**EXERCISE BRIEF:**
Exactly as written, set down each line of the data below except its pictures.

=== Section Start ===

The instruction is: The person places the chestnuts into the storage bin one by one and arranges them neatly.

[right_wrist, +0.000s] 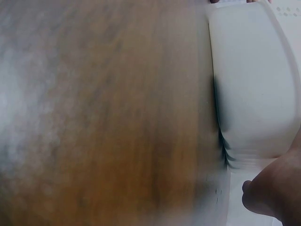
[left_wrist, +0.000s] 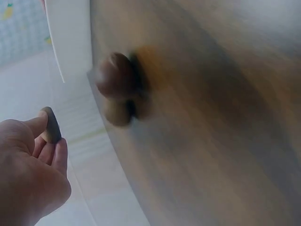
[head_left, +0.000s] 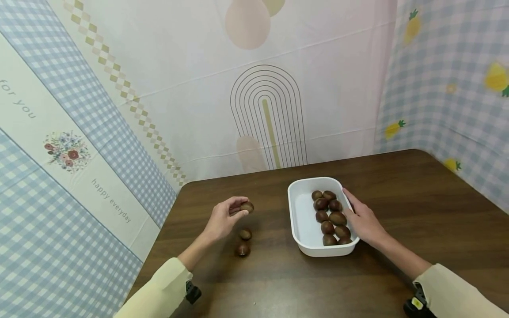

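Observation:
My left hand point(head_left: 223, 219) pinches a brown chestnut point(head_left: 247, 206) between thumb and fingers, lifted above the table. In the left wrist view the same chestnut point(left_wrist: 53, 126) shows edge-on at the fingertips. Below that hand, two more chestnuts lie touching on the table, a lighter one point(head_left: 245, 234) and a darker, shiny one point(head_left: 242, 250). A white rectangular tray point(head_left: 305, 225) stands to the right, with several chestnuts point(head_left: 338, 218) gathered along its right half. My right hand point(head_left: 365, 223) grips the tray's right side, thumb at the rim; its outer fingers are mostly hidden.
The dark wooden table point(head_left: 278, 282) has rounded back corners. A pale patterned cloth point(head_left: 191, 110) hangs behind it, with blue checked cloth point(head_left: 47, 221) on the left and pineapple-print cloth point(head_left: 457, 101) on the right.

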Demonstrator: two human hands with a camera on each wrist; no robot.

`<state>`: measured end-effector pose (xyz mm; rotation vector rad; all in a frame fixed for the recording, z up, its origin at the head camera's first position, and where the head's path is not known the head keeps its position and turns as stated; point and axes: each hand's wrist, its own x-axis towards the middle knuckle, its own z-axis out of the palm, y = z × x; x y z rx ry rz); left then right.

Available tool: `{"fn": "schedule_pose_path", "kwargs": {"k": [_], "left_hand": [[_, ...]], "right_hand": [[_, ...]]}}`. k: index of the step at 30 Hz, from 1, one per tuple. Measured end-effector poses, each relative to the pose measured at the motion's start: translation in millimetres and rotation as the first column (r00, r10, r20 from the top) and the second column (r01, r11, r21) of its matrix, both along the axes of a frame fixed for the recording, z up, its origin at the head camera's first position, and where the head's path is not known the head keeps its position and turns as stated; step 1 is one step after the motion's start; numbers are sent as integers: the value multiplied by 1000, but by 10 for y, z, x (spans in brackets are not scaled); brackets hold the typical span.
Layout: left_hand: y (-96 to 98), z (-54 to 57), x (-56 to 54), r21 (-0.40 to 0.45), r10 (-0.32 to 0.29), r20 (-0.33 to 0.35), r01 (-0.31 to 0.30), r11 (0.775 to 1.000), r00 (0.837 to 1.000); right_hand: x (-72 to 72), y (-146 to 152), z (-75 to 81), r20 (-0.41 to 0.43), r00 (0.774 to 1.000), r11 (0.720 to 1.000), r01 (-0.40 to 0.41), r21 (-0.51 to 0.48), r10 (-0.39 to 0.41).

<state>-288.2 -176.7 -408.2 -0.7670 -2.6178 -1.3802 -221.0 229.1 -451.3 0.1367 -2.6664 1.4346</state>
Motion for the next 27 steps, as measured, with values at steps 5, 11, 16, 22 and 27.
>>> {"fn": "schedule_pose_path", "kwargs": {"k": [5, 11, 16, 22, 27], "left_hand": [[276, 35, 1, 17, -81, -19, 81, 997, 997], [580, 62, 35, 34, -140, -13, 141, 989, 990], [793, 77, 54, 26, -183, -7, 183, 983, 983], [1031, 68, 74, 34, -250, 37, 248, 968, 968], [1215, 27, 104, 17, -293, 47, 292, 956, 955]], "right_hand": [[-1, -4, -7, -7, 1000, 1000, 1, -5, -1], [-3, -15, -1, -2, 1000, 1000, 0, -9, 0], [-7, -15, 8, -3, 1000, 1000, 3, -7, -3], [-12, -3, 11, -5, 1000, 1000, 3, -14, -3], [-19, 6, -5, -4, 1000, 1000, 6, -13, -6]]}}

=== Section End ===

**OUTPUT BELOW:**
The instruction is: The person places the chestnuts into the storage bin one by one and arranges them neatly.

[right_wrist, +0.000s] 
[left_wrist, +0.000s] 
[head_left, +0.000s] 

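Observation:
My left hand point(head_left: 223, 219) pinches a brown chestnut point(head_left: 247, 206) between thumb and fingers, lifted above the table. In the left wrist view the same chestnut point(left_wrist: 53, 126) shows edge-on at the fingertips. Below that hand, two more chestnuts lie touching on the table, a lighter one point(head_left: 245, 234) and a darker, shiny one point(head_left: 242, 250). A white rectangular tray point(head_left: 305, 225) stands to the right, with several chestnuts point(head_left: 338, 218) gathered along its right half. My right hand point(head_left: 365, 223) grips the tray's right side, thumb at the rim; its outer fingers are mostly hidden.
The dark wooden table point(head_left: 278, 282) has rounded back corners. A pale patterned cloth point(head_left: 191, 110) hangs behind it, with blue checked cloth point(head_left: 47, 221) on the left and pineapple-print cloth point(head_left: 457, 101) on the right.
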
Demonstrator: two human hands with a camera on each wrist; no robot.

`<state>`: measured end-effector pose (xyz mm; rotation vector rad; all in a frame fixed for the recording, z up, its origin at the head camera's first position, and where the head's path is not known the head keeps its position and turns as stated; point and axes: each hand's wrist, its own x-axis towards the middle knuckle, its own z-axis out of the palm, y = z × x; x y z rx ry rz); left then right.

Available tool: `{"fn": "schedule_pose_path", "kwargs": {"k": [_], "left_hand": [[_, ...]], "right_hand": [[_, ...]]}}`. k: index of the step at 30 Hz, from 1, one per tuple. Measured end-effector poses, each relative to the pose measured at the motion's start: translation in millimetres and rotation as the first column (r00, r10, r20 from the top) and the second column (r01, r11, r21) of its matrix, both along the axes of a frame fixed for the recording, z up, its origin at the head camera's first position, and where the head's path is not known the head keeps its position and turns as stated; step 1 is one step after the motion's start; numbers are sent as integers: the value multiplied by 1000, but by 10 for y, z, x (spans in brackets are not scaled); brackets hold the typical span.
Layout: left_hand: y (-96 to 98), z (-54 to 57), x (-56 to 54), r21 (-0.40 to 0.45), r10 (-0.32 to 0.29), r20 (-0.33 to 0.35), r01 (-0.31 to 0.30), r11 (0.775 to 1.000), r00 (0.837 to 1.000); right_hand: x (-72 to 72), y (-146 to 152), z (-75 to 81), r20 (-0.41 to 0.43), r00 (0.774 to 1.000), r11 (0.720 to 1.000), r01 (-0.40 to 0.41), r21 (-0.51 to 0.48), r10 (-0.39 to 0.41).

<state>-288.2 -176.7 -408.2 -0.7670 -2.6178 -1.3802 -221.0 229.1 -451.3 0.1367 -2.6664 1.4346</state>
Motion for the next 27 steps, as measured, with values at steps 5, 11, 16, 22 and 27.
>>> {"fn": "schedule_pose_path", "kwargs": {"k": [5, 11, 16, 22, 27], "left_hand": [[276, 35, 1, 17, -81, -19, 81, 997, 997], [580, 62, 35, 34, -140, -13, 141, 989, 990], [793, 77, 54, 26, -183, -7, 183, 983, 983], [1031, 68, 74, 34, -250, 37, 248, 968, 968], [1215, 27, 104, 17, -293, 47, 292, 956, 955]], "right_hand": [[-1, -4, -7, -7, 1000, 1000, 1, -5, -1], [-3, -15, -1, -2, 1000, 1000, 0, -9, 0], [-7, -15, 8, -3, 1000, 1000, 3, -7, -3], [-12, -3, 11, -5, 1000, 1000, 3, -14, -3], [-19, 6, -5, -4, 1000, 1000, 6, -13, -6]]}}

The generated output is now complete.